- Born: 1986 (age 38–39)
- Origin: Novosibirsk, Russia
- Occupation: Violinist
- Instrument: Violin

= Mikhail Simonyan =

Russian violinist

Mikhail Simonyan (born 1986) is a violinist from Novosibirsk, Russia.

==Biography==
He began to study the violin at the age of five. In 1999, when he was at the age of 13, Simonyan made his New York debut at Lincoln Center with the American Russian Young Artists Orchestra (ARYO) and his debut in St. Petersburg, Russia at the Mariinsky Theatre in ARYO's joint concert with the Mariinsky Youth Orchestra, performing the Karol Szymanowski Violin Concerto No. 1. He has earned first prize awards at the All-Russia Competition in St.
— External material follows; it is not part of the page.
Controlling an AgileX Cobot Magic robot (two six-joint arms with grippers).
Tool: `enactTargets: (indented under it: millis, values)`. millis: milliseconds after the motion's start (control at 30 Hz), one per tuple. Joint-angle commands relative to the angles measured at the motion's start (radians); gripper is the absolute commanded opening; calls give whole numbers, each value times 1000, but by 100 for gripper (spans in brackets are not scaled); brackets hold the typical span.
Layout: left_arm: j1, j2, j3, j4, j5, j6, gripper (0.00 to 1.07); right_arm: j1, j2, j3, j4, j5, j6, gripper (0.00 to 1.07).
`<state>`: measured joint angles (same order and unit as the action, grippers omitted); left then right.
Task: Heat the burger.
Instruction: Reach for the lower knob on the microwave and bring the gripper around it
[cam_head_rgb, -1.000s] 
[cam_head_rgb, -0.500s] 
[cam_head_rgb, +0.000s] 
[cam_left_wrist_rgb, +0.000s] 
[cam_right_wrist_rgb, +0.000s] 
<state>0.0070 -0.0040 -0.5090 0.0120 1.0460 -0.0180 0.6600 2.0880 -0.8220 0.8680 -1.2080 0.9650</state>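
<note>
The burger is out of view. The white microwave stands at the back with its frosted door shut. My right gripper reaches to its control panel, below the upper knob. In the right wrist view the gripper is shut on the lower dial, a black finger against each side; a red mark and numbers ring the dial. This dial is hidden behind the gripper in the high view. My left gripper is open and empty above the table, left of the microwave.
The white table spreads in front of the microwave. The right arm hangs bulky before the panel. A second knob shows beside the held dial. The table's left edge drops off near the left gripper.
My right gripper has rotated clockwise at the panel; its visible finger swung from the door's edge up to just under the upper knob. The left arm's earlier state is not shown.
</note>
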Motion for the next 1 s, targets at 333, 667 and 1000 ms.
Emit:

Petersburg, the Siberian Violin Competition, the National Prize Prizvanie in Moscow, and the Salon de Virtuosi in New York. He is a winner of the Yehudi Menuhin Foundation Award, and he received the 2000 Virtuoso of the Year award in St. Petersburg. In 2003, the National Academy of Achievement selected him for an award in the Performing Arts. In 2005, he received the highest level of recognition when Vladimir Putin received him at the Kremlin, in acknowledgment of his status as one of Russia’s most promising young musicians.

Mikhail Simonyan made his London recital debut at Wigmore Hall in October 2008.

Mikhail Simonyan studied at the Curtis Institute of Music in Philadelphia and continues to work with Victor Danchenko. He lives in Philadelphia.